Gebleken is tenslotte dat voor andere dan de hiervóór genoemde zorgvormen geen noodzaak bestaat, zodat deze vormen van verplicht zorg zullen worden afgewezen.
4.6
Er zijn geen minder bezwarende alternatieven die hetzelfde beoogde effect hebben.
4.7
De voorgestelde verplichte zorg is evenredig en naar verwachting effectief. Uit de stukken blijkt dat bij het bepalen van de juiste zorg rekening is gehouden met de voorwaarden die noodzakelijk zijn om deelname van betrokkene aan het maatschappelijk leven te bevorderen, alsmede met de veiligheid van betrokkene.
4.8
Gelet op het voorgaande is voldaan aan de criteria voor en doelen van verplichte zorg als bedoeld in de Wvggz.
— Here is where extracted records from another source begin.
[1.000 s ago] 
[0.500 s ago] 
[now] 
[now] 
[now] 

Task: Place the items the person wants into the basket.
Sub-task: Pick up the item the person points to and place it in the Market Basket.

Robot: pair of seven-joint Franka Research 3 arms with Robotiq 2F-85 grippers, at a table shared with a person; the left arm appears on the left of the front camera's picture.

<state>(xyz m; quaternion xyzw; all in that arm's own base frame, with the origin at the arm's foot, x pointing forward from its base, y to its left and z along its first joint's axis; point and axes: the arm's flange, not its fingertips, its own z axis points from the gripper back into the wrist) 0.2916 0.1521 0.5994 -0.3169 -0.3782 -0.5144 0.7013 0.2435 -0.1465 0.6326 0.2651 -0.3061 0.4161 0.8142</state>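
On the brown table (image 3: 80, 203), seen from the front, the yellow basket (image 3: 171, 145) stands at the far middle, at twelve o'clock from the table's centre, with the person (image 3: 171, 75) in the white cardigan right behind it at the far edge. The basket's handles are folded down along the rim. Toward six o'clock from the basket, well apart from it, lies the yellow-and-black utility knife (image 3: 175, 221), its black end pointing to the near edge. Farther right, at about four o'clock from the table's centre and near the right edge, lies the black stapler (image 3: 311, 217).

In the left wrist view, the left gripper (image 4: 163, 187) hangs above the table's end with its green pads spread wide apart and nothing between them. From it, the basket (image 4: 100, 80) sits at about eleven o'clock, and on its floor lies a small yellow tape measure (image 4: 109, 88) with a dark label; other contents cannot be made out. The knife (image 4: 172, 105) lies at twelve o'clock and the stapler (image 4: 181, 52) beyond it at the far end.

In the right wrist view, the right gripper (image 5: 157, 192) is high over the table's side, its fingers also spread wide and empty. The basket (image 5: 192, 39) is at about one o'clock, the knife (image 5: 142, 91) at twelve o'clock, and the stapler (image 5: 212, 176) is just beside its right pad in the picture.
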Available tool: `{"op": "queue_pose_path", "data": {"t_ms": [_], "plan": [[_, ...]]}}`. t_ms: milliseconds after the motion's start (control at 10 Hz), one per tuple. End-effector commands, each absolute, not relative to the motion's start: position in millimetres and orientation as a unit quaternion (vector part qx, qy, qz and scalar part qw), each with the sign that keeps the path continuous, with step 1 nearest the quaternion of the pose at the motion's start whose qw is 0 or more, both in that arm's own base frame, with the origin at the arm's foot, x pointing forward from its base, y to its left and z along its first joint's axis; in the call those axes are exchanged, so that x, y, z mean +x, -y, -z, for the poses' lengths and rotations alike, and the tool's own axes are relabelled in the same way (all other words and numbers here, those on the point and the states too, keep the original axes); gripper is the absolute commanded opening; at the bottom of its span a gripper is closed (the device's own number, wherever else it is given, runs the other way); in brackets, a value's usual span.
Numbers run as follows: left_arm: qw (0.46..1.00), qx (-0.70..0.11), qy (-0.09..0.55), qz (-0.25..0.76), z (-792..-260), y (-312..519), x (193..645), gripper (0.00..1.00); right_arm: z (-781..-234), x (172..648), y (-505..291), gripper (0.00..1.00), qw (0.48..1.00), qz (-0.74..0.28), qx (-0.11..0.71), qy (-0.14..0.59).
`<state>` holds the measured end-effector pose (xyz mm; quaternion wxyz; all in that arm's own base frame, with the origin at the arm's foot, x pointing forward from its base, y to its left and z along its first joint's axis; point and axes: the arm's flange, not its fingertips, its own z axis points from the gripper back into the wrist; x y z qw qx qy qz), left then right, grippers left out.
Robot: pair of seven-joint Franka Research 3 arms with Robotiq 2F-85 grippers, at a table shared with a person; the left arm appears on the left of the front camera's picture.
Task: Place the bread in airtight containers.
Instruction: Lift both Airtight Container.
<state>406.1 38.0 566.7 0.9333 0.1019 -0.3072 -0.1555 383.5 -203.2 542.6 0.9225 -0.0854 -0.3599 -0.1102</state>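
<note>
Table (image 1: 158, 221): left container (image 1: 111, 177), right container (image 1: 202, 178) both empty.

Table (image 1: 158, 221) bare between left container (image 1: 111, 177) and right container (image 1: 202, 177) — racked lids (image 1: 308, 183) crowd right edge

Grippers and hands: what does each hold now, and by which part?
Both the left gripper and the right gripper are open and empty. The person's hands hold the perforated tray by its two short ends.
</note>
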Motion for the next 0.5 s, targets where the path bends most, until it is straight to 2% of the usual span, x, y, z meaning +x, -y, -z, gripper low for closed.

De zorgmachtiging zal daarom met inachtneming van het bepaalde in artikel 6:5 aanhef en sub c Wvggz worden verleend voor de duur van twee jaren.

5.Beslissing

De rechtbank:
verleent een zorgmachtiging ten aanzien van
[betrokkene], geboren op [geboortedag] 1993 te [geboorteplaats], [land] ;
bepaalt dat bij wijze van verplichte zorg de maatregelen zoals genoemd in rechtsoverweging 4.5 kunnen worden getroffen;
bepaalt dat deze machtiging geldt tot en met 1 augustus 2026;
wijst af het meer of anders verzochte.
Deze beschikking is mondeling gegeven door mr. Pulskens, rechter en in het openbaar uitgesproken op 1 augustus 2024 in tegenwoordigheid van Baremans als griffier, en op 8 augustus 2024 schriftelijk uitgewerkt en ondertekend.
Tegen deze beschikking staat het rechtsmiddel van cassatie open.